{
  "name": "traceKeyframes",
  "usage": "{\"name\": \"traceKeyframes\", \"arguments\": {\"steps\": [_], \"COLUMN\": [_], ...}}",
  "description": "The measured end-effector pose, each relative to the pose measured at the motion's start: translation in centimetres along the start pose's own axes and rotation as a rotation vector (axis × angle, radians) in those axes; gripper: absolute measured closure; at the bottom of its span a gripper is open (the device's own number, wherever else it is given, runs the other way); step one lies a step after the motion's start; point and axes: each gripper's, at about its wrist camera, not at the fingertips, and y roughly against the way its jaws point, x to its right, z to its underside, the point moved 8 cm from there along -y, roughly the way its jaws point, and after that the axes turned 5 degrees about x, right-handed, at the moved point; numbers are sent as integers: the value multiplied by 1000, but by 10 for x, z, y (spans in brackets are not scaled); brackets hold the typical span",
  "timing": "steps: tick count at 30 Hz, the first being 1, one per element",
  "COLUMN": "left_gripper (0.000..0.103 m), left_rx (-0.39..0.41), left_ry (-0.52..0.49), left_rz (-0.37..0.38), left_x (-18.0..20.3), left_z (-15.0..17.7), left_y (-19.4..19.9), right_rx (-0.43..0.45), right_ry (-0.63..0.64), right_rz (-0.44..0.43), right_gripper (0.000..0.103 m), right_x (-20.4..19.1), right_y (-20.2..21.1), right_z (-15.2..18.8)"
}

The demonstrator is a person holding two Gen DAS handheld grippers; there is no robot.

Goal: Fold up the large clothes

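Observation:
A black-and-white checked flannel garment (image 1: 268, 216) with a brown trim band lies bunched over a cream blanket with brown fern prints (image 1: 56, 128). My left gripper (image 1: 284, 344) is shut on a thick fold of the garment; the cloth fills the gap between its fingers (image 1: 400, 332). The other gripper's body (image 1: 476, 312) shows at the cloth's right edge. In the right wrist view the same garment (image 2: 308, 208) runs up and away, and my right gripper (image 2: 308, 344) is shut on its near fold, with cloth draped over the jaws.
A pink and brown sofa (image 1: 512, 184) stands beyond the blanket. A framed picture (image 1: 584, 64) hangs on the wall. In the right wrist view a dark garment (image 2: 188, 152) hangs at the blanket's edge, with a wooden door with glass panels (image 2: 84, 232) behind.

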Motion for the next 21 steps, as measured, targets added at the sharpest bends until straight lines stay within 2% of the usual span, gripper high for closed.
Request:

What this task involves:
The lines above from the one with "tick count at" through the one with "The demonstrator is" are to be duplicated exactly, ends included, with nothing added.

Written answer:
  "timing": "steps: tick count at 30 Hz, the first being 1, one per element",
  "COLUMN": "left_gripper (0.000..0.103 m), left_rx (-0.39..0.41), left_ry (-0.52..0.49), left_rz (-0.37..0.38), left_x (-18.0..20.3), left_z (-15.0..17.7), left_y (-19.4..19.9), right_rx (-0.43..0.45), right_ry (-0.63..0.64), right_rz (-0.44..0.43), right_gripper (0.000..0.103 m), right_x (-20.4..19.1), right_y (-20.2..21.1), right_z (-15.2..18.8)"
}

The demonstrator is a person holding two Gen DAS handheld grippers; there is no robot.

No further output is expected.